With the 2024 US election looming, this societal conditioning has percolated into the political sphere. Kamala Harris, this year's Democratic presidential candidate, is walking the same tightrope as many women who have befriended men. Unlike her male counterparts, Harris' task this year is not only one of affirmation but also reassurance. She must project both competence and approachability, strength without aggression. To win this election season, Harris must present as a good friend to the archetypal "good" American man. It shouldn't be so hard. After all, she owns a gun. "If somebody breaks into my house, they're getting shot," said Harris in an interview with Oprah, quickly laughing before adding, “Probably should not have said that.” In a Guardian article titled, "Be a man and vote for a woman: Kamala Harris's unlikely edge in America's masculinity election," Carter Sherman writes: “That exchange encapsulated Harris's balancing act.”
If you want to offer a strategic concession to the anxieties of men who feel threatened by female leadership, you just have to downplay your gender. It’s the same way you bite your tongue when a good male friend says something derogatory or problematic. Sometimes, you don’t want to put out the fact that you’re a woman out there, especially when he has seemed to forget.
In her article, Not All Men: A Brief History of Every Dude's Favourite Argument, Jess Zimmerman points out that before “not all men” became a common phrase, other arguments like “what about the men?” and “patriarchy hurts men too” were more prominent. Written in 2014, the article makes a convincing claim that the “not all men” argument reflects a shift in discourse. Initially, men would deny the existence of sexism, then argue that reverse sexism was as bad or worse, and later claim that while sexism is real, they personally are not involved in it. To Zimmerman, the “not all men” argument represents a stage where men acknowledge sexism but assert their personal innocence.
It's a good trick men like Avi play, lulling us into a false sense of security using the salve of bare minimum. They make us believe – and women like Harris reinforce this – that feminism should seek validation from men. In our zeitgeist, one of the few movies ruminating on the prospect of a platonic relationship between a man and a woman is Ae Dil Hai Muskhil, where the woman never returns the male friend’s feelings. When he does decide that he’s happy as long as she’s just a friend in his life, she’s about to die. For women, it seems like there’s always a cost to bear.
So what if America gets its first female president? Will it signify a true shift in the dynamics of gender, or will it merely be a reshuffling of roles within a system that continues to privilege male perspectives and prioritize their comfort? As long as there’s a conflation of genuine friendship with unquestioning validation, the pursuit of true equality, both within our personal relationships and on the national stage, remains a distant dream.

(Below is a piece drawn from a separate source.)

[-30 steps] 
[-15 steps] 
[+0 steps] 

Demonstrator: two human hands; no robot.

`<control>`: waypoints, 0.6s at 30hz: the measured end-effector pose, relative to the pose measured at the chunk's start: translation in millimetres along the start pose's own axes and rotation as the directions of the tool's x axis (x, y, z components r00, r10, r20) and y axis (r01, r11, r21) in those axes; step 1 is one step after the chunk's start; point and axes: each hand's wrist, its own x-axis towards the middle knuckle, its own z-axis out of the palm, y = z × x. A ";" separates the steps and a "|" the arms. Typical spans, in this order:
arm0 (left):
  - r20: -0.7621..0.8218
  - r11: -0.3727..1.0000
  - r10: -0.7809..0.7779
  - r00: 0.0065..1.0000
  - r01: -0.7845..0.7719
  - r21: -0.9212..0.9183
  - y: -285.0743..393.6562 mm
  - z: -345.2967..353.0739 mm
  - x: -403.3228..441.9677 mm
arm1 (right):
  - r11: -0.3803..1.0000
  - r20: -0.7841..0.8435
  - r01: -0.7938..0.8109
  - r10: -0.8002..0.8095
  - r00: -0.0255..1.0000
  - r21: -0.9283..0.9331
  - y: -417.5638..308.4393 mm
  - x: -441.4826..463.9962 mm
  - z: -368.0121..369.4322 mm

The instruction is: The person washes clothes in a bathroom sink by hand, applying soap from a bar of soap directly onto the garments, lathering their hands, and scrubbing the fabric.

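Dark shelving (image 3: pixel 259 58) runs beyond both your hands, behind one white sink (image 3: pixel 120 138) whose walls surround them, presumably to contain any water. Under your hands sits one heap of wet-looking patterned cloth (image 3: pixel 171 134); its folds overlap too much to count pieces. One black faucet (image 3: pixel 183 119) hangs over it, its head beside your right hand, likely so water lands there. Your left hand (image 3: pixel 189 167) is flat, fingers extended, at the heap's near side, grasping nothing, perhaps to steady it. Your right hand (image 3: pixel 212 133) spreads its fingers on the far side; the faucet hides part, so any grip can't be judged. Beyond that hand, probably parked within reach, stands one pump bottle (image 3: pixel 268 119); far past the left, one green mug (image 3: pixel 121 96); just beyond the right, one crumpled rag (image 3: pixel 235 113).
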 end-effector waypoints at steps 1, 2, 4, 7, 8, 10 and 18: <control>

How then should you be a good friend to a woman? Maybe you start by not burdening her with that question. This question needs a space elsewhere, perhaps in the conceptual framework to create a brand-new, sparkling model of masculinity – a framework men should aspire to create. It can, of course, take notes – the resistance is a multilane struggle, after all. Just don’t jaywalk, bro.
* Names changed to maintain anonymity.
Diya Isha is an editor, writer, and book critic based in New Delhi.